La région du Latium a fait des concours réservés aux médecins qui ne sont pas objecteurs de conscience. Mais ce n’est pas une garantie parce qu’ils peuvent toujours le faire après. La seule solution serait, je pense, de mettre fin à cette pratique de parcours privilégié pour ceux qui font objection de conscience, parce que ça devient une imposition de conscience. Il faudrait aussi être plus dur vis-à-vis des responsables sanitaires qui ne respectent pas la loi.

Les élections législatives ont eu lieu récemment en Italie. Comment expliquez-vous la montée du populisme et de l’extrême droite?

Il y a un message très fort des Italiens envers la classe politique au pouvoir ces dernières décennies:«On veut changer. Mais dans quelle direction?On ne sait pas.»D’un côté, la peur de l’immigration a sûrement été le facteur-clé pour la montée de la Ligue du Nord. Le Mouvement 5 Étoiles, c’est tout à fait différent, c’est plutôt un mouvement d’attaque contre la démocratie représentative, contre les privilèges de la politique. Il y a beaucoup de populisme là-dedans. En même temps, dans la législature qui vient de se terminer, quand on a réussi à faire approuver la loi sur la fin de vie, on a obtenu le vote favorable de ce groupe.
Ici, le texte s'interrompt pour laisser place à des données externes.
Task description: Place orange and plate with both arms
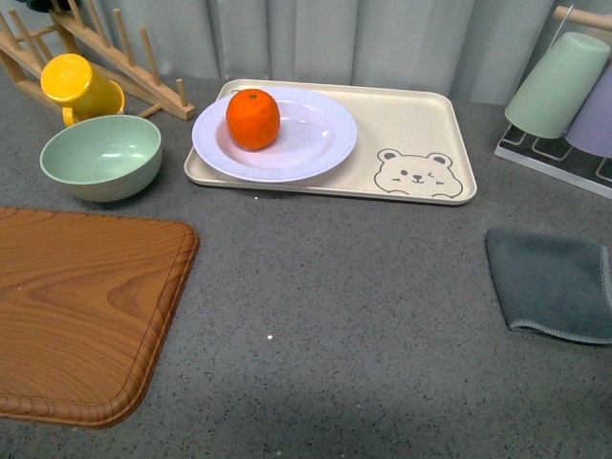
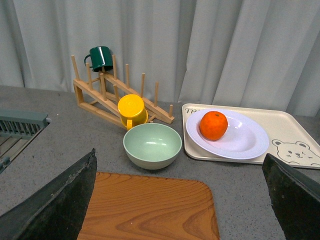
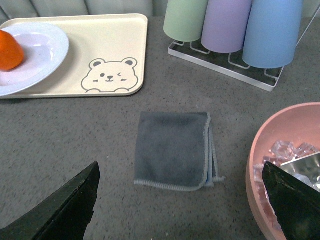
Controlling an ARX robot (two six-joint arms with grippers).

Ils sont donc progressistes?

Je ne dirais pas ça, parce que leur position change beaucoup. Par exemple sur l’union civile, le PACS à l’italienne, ils étaient favorables… mais à la dernière minute certains ont changé leur voix et la loi a failli ne pas passer. C’est un mouvement post-idéologique, qui ne fait pas confiance aux institutions. Le problème aujourd’hui, c’est le risque de paralysie, parce que personne ne veut faire d’accord.

Votre parcours est émaillé d’actes de désobéissance civile. La seule manière de faire bouger les choses selon vous?

En théorie, la démocratie représentative devrait nous suffire. Mais la réalité ne suit pas. Ça ne suffit pas de dire:on doit discuter au Parlement. Il faut raisonner et dialoguer, je suis d’accord. Mais la désobéissance civile, c’est une façon de mettre du cœur dans une direction opposée à ceux qui veulent attiser la peur. Nous, on veut plus d’espace de liberté. Pour ça, la désobéissance civile est fondamentale. Si on prend le cas de l’euthanasie, en faisant simplement des colloques et des débats, on reste dans un cercle de personnes informées et intéressées par le sujet. Quand j’ai accompagné Fabiano Antoniani en Suisse, c’était un cas précis:pas de la théorie, pas un débat bioéthique, mais un débat humain. Les gens ont pu en parler au travail, au bar avec les amis, c’est devenu un sujet passionnant de débat. Je ne dis pas que la seule façon d’y arriver est la désobéissance civile, mais je pense qu’on ne peut pas limiter ce genre de débat aux élites intellectuelles.